Part of Yemen was controlled by the British Empire in the 19th- and 20th-century in the form of the Chief Commissioner's Province of Aden (1839-1932) and the Colony of Aden (1937-1963).  The British Empire, having signed the 1926 Slavery Convention, was obliged to fight slavery and slave trade in all land under direct or indirect control of the British Empire.  However, the British control of Yemen was not complete even in the part of Yemen which was nominally controlled by them.  The Colony of Aden was divided into an eastern colony and a western colony. Those were further divided into 23 sultanates and emirates, and several independent tribes that had no relationships with the sultanates. The deal between the sultanates and Britain detailed protection and complete control of foreign relations by the British.  This limited their actual power to do something about slavery. 
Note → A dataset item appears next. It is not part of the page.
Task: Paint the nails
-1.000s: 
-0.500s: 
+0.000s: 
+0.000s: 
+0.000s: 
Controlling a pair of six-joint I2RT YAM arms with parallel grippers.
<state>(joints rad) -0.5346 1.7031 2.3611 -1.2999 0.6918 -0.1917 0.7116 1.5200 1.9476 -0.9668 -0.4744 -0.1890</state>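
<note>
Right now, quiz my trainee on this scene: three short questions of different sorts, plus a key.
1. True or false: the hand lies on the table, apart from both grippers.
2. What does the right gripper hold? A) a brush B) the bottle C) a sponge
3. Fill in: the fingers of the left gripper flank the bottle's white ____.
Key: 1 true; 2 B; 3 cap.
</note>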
In 1936, the British authorities in Aden filed a raport about the slavery in Yemen.  The British raport had information of between 5.000 to 10.000 slaves in a population of three million.  The majority of the slaves were either trafficked from Africa, or born to enslaved Africans in Yemen, and a small minority of the slaves where Caucasian.  Most of the male slaves were Africans, occupied in agricultural work or as soldiers.   The British also had information of women from China and Java kept as concubines (which were synonymous with sex slaves) by rich men.  Among the slaves were Chinese women bought from Singapore, and Indian women sold by their husband.   Many Africans had been trafficked to Yemen as servants and then sold by their employers, and children from South East Asia had been brought to Arabia under the pretext of studying, but been sold after arrival.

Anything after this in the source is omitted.